Suddenly, the club has some flavor. And that's the way it should be, Trujillo said.

"It's important because the name, Chivas, it says that there are Latinos in here," said Trujillo, a veteran of four Mexican league clubs. "The people want Latinos on the team, but not just Latino players; they want good players. I think it should be a mix of both, Latino players and players [from elsewhere] ... so we can play good and win so the people can come to the stadium, watch us win and, most important of all, get titles."

Though he's stockpiled the pantry with flavors he's used to, Vasquez said it wasn't intentional in every case.

"It just happened that way because of the positions we were looking for, especially with [defender Michael] Umana," Vasquez said. "It had nothing to do with him being Hispanic."

Vasquez said he jumped at the opportunity to bring in Umana, a regular on the Costa Rican national team and World Cup '06 veteran who played the past three seasons in his home country. Another offseason acquisition, Osael Romero, was targeted in part because he was Hispanic, but that was not the only factor.

"[We were] looking for somebody in the attacking third to come and help us," Vasquez said. "Maybe it was him being Hispanic -- El Salvadoran -- but it was also his qualities."

In other words, don't show up speaking Spanish and expect to sign a contract.
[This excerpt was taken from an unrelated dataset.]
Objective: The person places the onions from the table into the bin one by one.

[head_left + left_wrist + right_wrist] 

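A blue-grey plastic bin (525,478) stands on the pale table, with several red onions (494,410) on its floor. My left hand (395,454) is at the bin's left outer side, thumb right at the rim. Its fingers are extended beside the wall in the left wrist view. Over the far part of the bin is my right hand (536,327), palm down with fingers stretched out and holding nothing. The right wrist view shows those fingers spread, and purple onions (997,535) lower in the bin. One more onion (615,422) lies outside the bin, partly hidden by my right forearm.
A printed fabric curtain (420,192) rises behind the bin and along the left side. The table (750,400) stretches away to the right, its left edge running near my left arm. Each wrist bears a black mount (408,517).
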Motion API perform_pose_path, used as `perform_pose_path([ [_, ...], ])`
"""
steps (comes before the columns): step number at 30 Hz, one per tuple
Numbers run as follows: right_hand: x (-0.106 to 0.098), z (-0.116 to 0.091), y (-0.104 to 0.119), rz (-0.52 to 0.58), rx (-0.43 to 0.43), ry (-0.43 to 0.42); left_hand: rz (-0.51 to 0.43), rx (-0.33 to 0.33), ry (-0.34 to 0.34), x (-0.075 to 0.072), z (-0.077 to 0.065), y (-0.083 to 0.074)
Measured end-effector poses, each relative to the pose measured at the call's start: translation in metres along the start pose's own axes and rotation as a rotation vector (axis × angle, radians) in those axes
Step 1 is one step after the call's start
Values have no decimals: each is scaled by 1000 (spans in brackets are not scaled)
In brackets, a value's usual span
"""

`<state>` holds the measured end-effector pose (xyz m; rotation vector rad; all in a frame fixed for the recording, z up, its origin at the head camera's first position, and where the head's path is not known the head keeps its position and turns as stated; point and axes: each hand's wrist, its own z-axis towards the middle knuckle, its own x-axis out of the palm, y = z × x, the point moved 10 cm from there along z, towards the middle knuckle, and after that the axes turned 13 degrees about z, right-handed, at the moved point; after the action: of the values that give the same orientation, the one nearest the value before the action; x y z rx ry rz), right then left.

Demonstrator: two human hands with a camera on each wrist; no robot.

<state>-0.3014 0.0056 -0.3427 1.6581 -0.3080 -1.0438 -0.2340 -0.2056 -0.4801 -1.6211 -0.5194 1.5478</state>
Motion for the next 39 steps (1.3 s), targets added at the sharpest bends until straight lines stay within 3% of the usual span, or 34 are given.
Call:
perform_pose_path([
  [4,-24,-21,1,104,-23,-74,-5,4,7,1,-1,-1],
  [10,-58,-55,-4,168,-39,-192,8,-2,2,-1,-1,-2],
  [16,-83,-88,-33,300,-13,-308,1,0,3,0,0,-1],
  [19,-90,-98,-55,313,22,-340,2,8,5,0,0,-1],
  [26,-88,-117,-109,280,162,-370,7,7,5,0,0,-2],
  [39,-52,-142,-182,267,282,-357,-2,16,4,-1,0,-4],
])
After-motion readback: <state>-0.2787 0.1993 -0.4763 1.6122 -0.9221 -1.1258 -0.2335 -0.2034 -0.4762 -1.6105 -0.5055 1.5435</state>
That's what happened in 2005, the wretched first season that produced four wins and an embarrassing number of moments. Sure, the team had plenty of Hispanic players, but bad soccer is bad soccer, wherever the players come from. And Chivas USA did not want bad soccer, so Bob Bradley came in for one season and then Preki followed for three, and between them they turned the club into a strong contender, highly successful in the regular season but one still in search of postseason success after four consecutive first-round exits.

But things are different now. The roster has a different look to it, but the attitude surrounding the club is also different. Is it better or worse? Players won't say, but it's just different.

"A lot of it comes from Martin," Kljestan said. "He came in from the beginning and said, 'This is how we're going to play. This is how it's going to go whether you are going to buy into it or not. Either you believe in the system or you don't. If you don't believe in it, then get out of here.' Everyone has bought into the system and everyone enjoys playing under him and he makes it real fun for everybody. He's passionate about his job. He's passionate about Chivas, especially when he speaks to the team and speaks about the team."

For Vasquez, whose team starts the season against Colorado on Sunday, the bottom line remains the same.

"Whether we have a lot of Hispanics or not, the objective is to continue to keep showing that consistency in our league," Vasquez said. "That's every coach's objective and that's mine as well."

Chivas USA's chief rival, the Los Angeles Galaxy, will open against New England on Saturday as Home Depot Center will once again play host to two MLS games in two days. Galaxy star David Beckham is injured (ruptured Achilles tendon) and will not play much, if at all, during the MLS season, but he could be at the stadium for this match. Beckham returned to the club on Wednesday and watched part of the training session from the sidelines.

Keep an eye out for Real Salt Lake's Alvaro Saborio. The longtime Costa Rican international could be the Newcomer of the Year, and the first step toward that happens Saturday as Real Salt Lake visits San Jose. Saborio is still adjusting to life in the United States and still familiarizing himself with his RSL teammates, but he could turn out to be an upgrade over the departed Yura Movsisyan.

New York opened Red Bull Arena with a friendly match last Saturday against Santos of Brazil (a 3-1 win), but this time the game is for keeps. Red Bull Arena will once again captivate the imagination and attention of MLS fans, who, no matter what team they cheer for, will likely want to see the spectacle that is MLS' newest stadium. The Red Bulls and Fire could play a listless, nil-nil draw Saturday night and the match would still be memorable.